Stored items from a collection
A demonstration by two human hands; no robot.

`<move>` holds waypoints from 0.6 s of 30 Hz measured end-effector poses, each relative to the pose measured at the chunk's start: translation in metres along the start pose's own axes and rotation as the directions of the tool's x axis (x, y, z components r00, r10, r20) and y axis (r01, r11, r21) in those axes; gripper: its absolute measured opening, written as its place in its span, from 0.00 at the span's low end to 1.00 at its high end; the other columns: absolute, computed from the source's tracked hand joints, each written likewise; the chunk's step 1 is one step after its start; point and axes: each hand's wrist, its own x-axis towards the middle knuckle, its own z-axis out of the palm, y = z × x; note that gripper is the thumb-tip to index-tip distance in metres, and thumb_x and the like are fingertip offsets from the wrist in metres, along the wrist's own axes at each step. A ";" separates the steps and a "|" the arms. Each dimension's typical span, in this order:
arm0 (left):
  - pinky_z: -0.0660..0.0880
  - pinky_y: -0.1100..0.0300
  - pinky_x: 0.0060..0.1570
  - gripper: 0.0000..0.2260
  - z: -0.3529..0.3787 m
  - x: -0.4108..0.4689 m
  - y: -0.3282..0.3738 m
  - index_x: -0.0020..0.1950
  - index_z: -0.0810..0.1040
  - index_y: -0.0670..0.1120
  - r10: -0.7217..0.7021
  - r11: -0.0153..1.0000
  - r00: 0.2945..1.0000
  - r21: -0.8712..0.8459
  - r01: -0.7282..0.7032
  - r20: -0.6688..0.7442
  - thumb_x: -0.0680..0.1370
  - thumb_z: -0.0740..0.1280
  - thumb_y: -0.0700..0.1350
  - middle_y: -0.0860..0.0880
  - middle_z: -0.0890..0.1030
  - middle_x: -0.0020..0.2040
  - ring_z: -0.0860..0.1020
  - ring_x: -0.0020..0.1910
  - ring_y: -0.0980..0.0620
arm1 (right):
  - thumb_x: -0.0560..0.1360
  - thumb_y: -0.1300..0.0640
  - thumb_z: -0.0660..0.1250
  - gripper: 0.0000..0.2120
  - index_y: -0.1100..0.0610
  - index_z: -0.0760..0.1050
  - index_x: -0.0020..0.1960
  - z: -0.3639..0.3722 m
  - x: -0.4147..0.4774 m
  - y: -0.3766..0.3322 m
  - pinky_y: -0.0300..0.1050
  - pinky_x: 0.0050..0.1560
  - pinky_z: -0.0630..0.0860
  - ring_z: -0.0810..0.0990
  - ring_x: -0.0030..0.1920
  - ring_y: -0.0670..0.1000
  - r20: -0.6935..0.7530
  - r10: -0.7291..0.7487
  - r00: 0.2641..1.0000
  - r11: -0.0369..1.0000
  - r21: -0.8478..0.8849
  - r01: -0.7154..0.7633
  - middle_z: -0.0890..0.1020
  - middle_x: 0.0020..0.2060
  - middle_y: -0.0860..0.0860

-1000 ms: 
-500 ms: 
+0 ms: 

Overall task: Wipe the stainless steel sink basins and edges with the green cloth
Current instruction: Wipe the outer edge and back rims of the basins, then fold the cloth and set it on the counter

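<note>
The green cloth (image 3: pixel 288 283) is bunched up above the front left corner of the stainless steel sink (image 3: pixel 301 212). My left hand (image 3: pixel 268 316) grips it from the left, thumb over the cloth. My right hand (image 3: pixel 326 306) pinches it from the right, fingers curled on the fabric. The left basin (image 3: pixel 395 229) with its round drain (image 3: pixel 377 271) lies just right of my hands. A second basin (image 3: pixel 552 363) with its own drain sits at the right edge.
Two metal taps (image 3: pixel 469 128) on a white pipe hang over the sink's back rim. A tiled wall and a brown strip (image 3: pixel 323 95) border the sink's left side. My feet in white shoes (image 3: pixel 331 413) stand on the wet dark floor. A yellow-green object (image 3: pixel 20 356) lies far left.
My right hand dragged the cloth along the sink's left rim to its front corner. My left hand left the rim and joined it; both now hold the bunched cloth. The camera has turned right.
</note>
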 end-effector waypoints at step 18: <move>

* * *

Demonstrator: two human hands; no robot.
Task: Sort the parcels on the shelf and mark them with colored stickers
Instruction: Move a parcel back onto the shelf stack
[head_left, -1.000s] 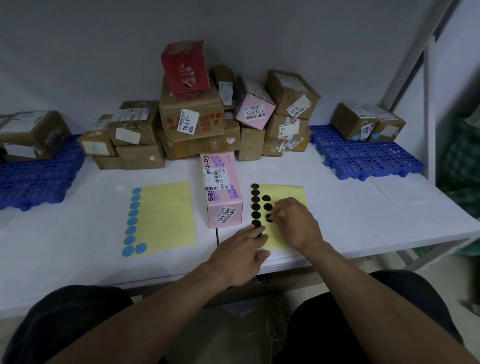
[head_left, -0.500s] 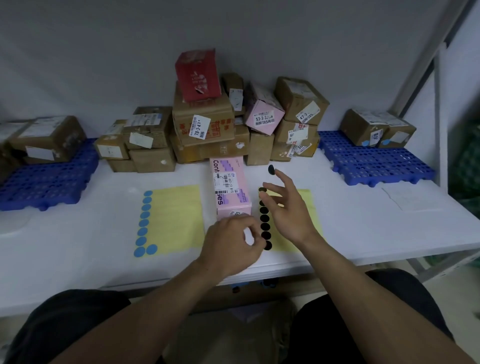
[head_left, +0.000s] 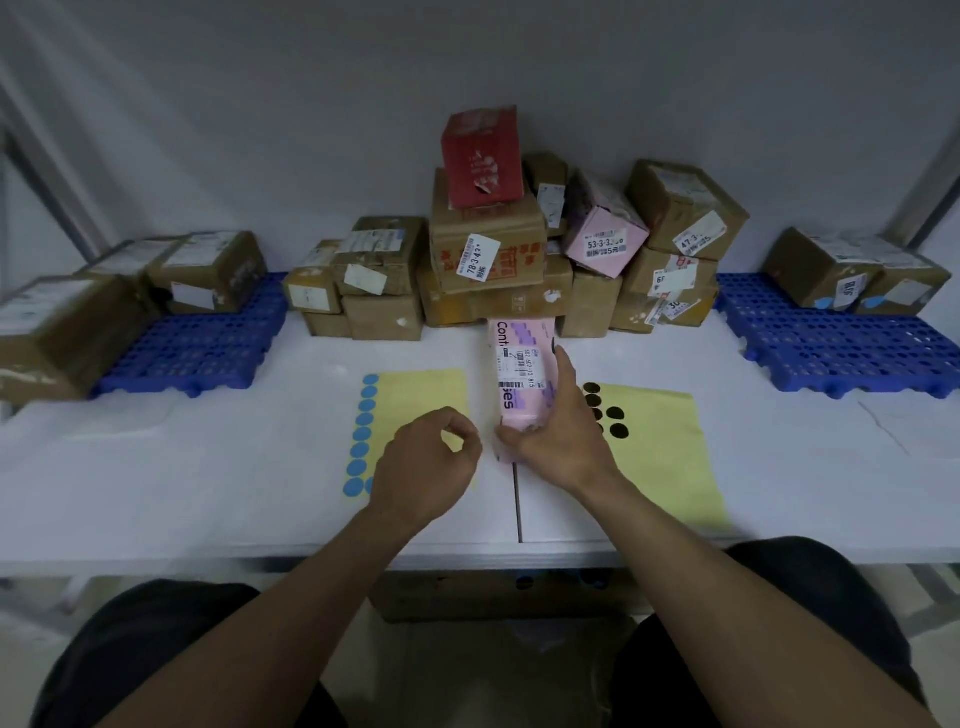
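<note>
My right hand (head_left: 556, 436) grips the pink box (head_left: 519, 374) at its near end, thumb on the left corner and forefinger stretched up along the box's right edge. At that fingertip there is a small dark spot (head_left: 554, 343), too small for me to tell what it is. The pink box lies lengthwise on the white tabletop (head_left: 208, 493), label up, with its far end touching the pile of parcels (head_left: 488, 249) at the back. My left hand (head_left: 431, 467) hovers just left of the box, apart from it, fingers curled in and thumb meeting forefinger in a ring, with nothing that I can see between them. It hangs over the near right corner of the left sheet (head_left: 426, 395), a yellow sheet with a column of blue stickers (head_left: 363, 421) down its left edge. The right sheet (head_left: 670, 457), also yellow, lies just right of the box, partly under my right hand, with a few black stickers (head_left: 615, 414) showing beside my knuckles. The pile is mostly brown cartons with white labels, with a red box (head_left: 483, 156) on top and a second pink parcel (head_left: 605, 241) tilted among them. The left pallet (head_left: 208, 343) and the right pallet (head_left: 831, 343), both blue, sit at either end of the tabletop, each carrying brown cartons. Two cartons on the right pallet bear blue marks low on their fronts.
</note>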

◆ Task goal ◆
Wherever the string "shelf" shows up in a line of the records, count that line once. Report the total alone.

◆ Solution to this problem ◆
2